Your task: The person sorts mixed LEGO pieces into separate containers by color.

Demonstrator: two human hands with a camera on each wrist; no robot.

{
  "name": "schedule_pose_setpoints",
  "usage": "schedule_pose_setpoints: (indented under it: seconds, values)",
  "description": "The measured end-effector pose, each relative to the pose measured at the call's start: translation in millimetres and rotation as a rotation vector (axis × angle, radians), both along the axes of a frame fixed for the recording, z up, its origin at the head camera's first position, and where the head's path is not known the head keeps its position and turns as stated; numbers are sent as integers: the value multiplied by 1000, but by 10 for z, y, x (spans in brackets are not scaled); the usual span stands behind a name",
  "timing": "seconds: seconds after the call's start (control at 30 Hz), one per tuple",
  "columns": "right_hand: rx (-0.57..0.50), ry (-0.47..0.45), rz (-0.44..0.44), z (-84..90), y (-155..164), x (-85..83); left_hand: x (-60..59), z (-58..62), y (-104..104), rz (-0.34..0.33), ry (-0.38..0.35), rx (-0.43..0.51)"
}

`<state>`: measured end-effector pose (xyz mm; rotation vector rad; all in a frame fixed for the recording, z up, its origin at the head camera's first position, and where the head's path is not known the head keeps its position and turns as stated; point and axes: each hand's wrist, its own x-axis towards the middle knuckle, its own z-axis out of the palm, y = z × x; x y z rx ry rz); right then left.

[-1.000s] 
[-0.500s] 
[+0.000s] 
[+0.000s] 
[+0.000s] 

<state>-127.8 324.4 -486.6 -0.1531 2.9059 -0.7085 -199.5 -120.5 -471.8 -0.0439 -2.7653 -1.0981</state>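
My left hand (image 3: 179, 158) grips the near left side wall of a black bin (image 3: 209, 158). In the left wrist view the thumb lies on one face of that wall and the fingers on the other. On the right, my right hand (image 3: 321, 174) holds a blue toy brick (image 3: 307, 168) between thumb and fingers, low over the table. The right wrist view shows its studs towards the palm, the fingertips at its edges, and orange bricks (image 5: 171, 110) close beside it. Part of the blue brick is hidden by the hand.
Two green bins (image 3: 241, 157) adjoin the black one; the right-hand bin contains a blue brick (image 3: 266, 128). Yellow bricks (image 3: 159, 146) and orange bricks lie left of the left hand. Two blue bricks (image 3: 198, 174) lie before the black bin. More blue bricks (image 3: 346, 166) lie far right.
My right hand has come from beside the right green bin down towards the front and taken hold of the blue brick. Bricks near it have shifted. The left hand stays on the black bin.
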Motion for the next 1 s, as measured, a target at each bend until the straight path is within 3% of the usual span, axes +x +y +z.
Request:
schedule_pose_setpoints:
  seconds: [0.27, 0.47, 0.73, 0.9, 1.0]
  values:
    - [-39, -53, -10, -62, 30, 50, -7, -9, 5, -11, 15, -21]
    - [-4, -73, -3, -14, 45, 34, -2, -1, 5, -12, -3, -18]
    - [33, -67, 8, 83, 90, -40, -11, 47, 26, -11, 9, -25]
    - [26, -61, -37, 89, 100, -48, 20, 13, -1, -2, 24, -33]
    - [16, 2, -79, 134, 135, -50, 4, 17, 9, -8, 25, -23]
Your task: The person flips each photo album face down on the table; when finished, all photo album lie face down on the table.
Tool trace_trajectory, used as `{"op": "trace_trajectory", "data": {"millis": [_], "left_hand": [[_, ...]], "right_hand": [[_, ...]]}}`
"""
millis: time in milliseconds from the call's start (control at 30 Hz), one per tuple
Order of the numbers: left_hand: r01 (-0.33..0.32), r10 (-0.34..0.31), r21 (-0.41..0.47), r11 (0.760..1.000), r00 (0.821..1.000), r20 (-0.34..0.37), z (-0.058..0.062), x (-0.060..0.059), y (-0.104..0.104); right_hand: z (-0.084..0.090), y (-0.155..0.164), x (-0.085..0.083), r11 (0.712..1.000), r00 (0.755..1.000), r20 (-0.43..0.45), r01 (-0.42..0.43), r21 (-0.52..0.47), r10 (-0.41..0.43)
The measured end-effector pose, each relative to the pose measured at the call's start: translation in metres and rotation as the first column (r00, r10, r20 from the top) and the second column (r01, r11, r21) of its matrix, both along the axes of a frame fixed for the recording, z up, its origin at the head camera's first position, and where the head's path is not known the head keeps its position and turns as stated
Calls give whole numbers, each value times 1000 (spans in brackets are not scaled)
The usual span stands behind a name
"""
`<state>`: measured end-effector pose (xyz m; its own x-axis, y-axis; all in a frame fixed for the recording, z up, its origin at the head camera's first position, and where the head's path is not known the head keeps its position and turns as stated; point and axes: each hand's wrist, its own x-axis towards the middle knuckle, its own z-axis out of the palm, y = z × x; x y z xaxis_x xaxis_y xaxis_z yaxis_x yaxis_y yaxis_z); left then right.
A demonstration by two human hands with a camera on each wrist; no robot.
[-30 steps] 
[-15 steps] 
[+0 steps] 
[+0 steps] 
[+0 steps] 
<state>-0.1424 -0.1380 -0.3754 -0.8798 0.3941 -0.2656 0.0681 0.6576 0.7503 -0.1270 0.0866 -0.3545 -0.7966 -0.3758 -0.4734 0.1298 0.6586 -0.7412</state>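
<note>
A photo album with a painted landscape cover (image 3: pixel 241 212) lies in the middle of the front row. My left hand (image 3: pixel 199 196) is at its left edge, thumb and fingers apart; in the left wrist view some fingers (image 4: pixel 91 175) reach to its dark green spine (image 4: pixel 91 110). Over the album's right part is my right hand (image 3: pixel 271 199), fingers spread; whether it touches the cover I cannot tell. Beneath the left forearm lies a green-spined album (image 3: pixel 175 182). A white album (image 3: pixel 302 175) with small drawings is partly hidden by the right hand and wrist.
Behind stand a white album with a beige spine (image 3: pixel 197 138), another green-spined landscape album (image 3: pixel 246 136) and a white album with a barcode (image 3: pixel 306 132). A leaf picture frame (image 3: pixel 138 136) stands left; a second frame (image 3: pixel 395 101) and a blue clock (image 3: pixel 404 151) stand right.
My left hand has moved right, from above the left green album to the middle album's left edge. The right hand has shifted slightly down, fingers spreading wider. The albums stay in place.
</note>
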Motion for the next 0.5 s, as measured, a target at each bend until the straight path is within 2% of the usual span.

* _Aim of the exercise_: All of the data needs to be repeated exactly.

* _Answer below_:
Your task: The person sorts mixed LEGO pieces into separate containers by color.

Demonstrator: two human hands with a camera on each wrist; no robot.

{
  "name": "schedule_pose_setpoints",
  "usage": "schedule_pose_setpoints: (indented under it: seconds, values)",
  "description": "The measured end-effector pose, each relative to the pose measured at the call's start: translation in millimetres and rotation as a rotation vector (axis × angle, radians), both along the axes of a frame fixed for the recording, z up, its origin at the head camera's first position, and where the head's path is not known the head keeps its position and turns as stated; numbers are sent as integers: the value multiplied by 1000, but by 10 for z, y, x (spans in brackets are not scaled); the usual span stands behind a name",
  "timing": "seconds: seconds after the call's start (control at 30 Hz), one per tuple",
  "columns": "right_hand: rx (-0.57..0.50), ry (-0.47..0.45), rz (-0.44..0.44), z (-84..90), y (-155..164), x (-85..83); left_hand: x (-60..59), z (-58..62), y (-104..104), rz (-0.34..0.33), ry (-0.38..0.35), rx (-0.43..0.51)"
}

`<state>`: measured end-effector pose (xyz mm; rotation vector rad; all in a frame fixed for the recording, z up, its origin at the head camera's first position, and where the head's path is not known the head keeps its position and turns as stated; point and axes: each hand's wrist, its own x-axis towards the middle knuckle, its own z-axis out of the palm, y = z × x; x y z rx ry rz); right then left.

[-1.000s] 
[-0.500s] 
[+0.000s] 
[+0.000s] 
[+0.000s] 

<state>-127.8 324.4 -486.6 -0.1531 2.9059 -0.7085 -199.5 -120.5 -471.8 -0.0439 -2.7653 -1.0981</state>
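My left hand (image 3: 179, 158) grips the near left side wall of a black bin (image 3: 209, 158). In the left wrist view the thumb lies on one face of that wall and the fingers on the other. On the right, my right hand (image 3: 321, 174) holds a blue toy brick (image 3: 307, 168) between thumb and fingers, low over the table. The right wrist view shows its studs towards the palm, the fingertips at its edges, and orange bricks (image 5: 171, 110) close beside it. Part of the blue brick is hidden by the hand.
Two green bins (image 3: 241, 157) adjoin the black one; the right-hand bin contains a blue brick (image 3: 266, 128). Yellow bricks (image 3: 159, 146) and orange bricks lie left of the left hand. Two blue bricks (image 3: 198, 174) lie before the black bin. More blue bricks (image 3: 346, 166) lie far right.
My right hand has come from beside the right green bin down towards the front and taken hold of the blue brick. Bricks near it have shifted. The left hand stays on the black bin.
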Motion for the next 1 s, as measured, a target at each bend until the straight path is within 3% of the usual span, axes +x +y +z.
Request:
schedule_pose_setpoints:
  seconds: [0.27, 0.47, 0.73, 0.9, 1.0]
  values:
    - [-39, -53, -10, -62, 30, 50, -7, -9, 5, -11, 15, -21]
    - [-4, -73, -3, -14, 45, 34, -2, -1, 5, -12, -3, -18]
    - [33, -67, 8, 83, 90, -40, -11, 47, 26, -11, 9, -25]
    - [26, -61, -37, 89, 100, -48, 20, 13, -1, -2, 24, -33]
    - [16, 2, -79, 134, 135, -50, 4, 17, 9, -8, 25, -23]
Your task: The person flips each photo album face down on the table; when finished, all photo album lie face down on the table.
Tool trace_trajectory, used as `{"op": "trace_trajectory", "data": {"millis": [_], "left_hand": [[_, ...]], "right_hand": [[_, ...]]}}`
"""
millis: time in milliseconds from the call's start (control at 30 Hz), one per tuple
Order of the numbers: left_hand: r01 (-0.33..0.32), r10 (-0.34..0.31), r21 (-0.41..0.47), r11 (0.760..1.000), r00 (0.821..1.000), r20 (-0.34..0.37), z (-0.058..0.062), x (-0.060..0.059), y (-0.104..0.104); right_hand: z (-0.084..0.090), y (-0.155..0.164), x (-0.085..0.083), r11 (0.712..1.000), r00 (0.755..1.000), r20 (-0.43..0.45), r01 (-0.42..0.43), r21 (-0.52..0.47), r10 (-0.41..0.43)
The measured end-effector pose, each relative to the pose measured at the call's start: translation in metres and rotation as the first column (r00, r10, r20 from the top) and the second column (r01, r11, r21) of its matrix, both along the axes of a frame fixed for the recording, z up, its origin at the head camera's first position, and where the head's path is not known the head keeps its position and turns as stated
Calls give whole numbers, each value times 1000 (spans in brackets are not scaled)
The usual span stands behind a name
"""
`<state>`: measured end-effector pose (xyz m; its own x-axis, y-axis; all in a frame fixed for the recording, z up, its origin at the head camera's first position, and where the head's path is not known the head keeps its position and turns as stated; point and axes: each hand's wrist, its own x-axis towards the middle knuckle, its own z-axis out of the palm, y = z × x; x y z xaxis_x xaxis_y xaxis_z yaxis_x yaxis_y yaxis_z); left then right.
A demonstration by two human hands with a camera on each wrist; no robot.
[-30 steps] 
[-15 steps] 
[+0 steps] 
[+0 steps] 
[+0 steps] 
<state>-0.1424 -0.1380 -0.3754 -0.8798 0.3941 -0.2656 0.0681 0.6576 0.7503 -0.1270 0.0866 -0.3545 -0.7966 -0.3758 -0.4734 0.1298 0.6586 -0.7412</state>
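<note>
A photo album with a painted landscape cover (image 3: pixel 241 212) lies in the middle of the front row. My left hand (image 3: pixel 199 196) is at its left edge, thumb and fingers apart; in the left wrist view some fingers (image 4: pixel 91 175) reach to its dark green spine (image 4: pixel 91 110). Over the album's right part is my right hand (image 3: pixel 271 199), fingers spread; whether it touches the cover I cannot tell. Beneath the left forearm lies a green-spined album (image 3: pixel 175 182). A white album (image 3: pixel 302 175) with small drawings is partly hidden by the right hand and wrist.
Behind stand a white album with a beige spine (image 3: pixel 197 138), another green-spined landscape album (image 3: pixel 246 136) and a white album with a barcode (image 3: pixel 306 132). A leaf picture frame (image 3: pixel 138 136) stands left; a second frame (image 3: pixel 395 101) and a blue clock (image 3: pixel 404 151) stand right.
My left hand has moved right, from above the left green album to the middle album's left edge. The right hand has shifted slightly down, fingers spreading wider. The albums stay in place.
</note>
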Motion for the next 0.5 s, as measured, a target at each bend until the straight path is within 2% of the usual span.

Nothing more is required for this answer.